From Robert Chambers, Book of Days, 1864:

Michaelmas Day, the 29th of September, properly named the day of St. Michael and All Angels, is a great festival of the Church of Rome, and also observed as a feast by the Church of England. In England, it is one of the four quarterly terms, or quarter-days, on which rents are paid, and in that and other divisions of the United Kingdom, as well as perhaps in other countries, it is the day on which burgal magistracies and councils are re-elected. The only other remarkable thing connected with the day is a widely prevalent custom of marking it with a goose at dinner.

Michael is regarded in the Christian world as the chief of angels, or archangel. His history is obscure. In Scripture, he is mentioned five times, and always in a warlike character; namely, thrice by Daniel as fighting for the Jewish church against Persia; once by St. Jude as fighting With the devil about the body of Moses; and once by St. John as fighting at the head of his angelic troops against the dragon and his host. Probably, on the hint thus given by St. John the Romish church taught at an early period that Michael was employed, in command of the loyal angels of God, to overthrow and consign to the pit of perdition Lucifer and his rebellious associates—a legend which was at length embalmed in the sublimest poetry by Milton.

Sometimes Michael is represented as the sole arch-angel, sometimes as only the head of a fraternity of archangels, which includes likewise Gabriel, Raphael, and some others.
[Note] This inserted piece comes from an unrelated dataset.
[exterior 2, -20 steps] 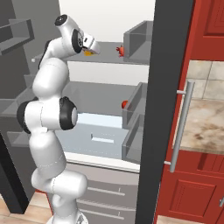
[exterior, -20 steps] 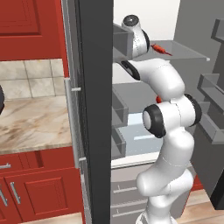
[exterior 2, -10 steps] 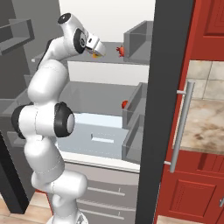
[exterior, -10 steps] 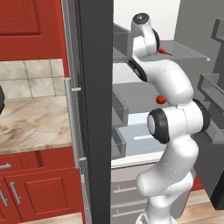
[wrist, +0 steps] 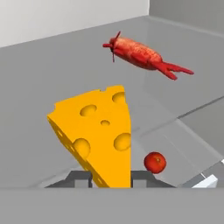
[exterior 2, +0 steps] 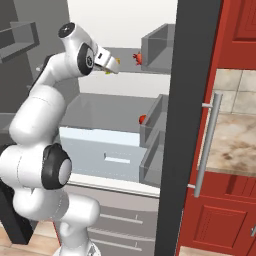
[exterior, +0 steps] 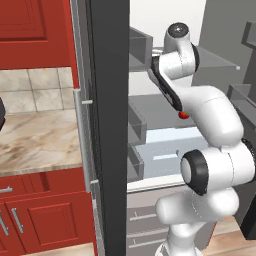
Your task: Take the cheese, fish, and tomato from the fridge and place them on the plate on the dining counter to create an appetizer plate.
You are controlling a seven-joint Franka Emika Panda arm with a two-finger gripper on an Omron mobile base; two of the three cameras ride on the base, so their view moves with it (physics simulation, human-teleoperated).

He is usually represented in coat-armour, with a glory round his head, and a dart in his hand, trampling on the fallen Lucifer. He has even been furnished, like the human warriors of the middle ages, with a heraldic ensign—namely, a banner hanging from a cross. We obtain a curious idea of the religious notions of those ages, when we learn that the red velvet-covered buckler worn by Michael in his war with Lucifer used to be shewn in a church in Normandy down to 1607, when the bishop of Avranches at length forbade its being any longer exhibited.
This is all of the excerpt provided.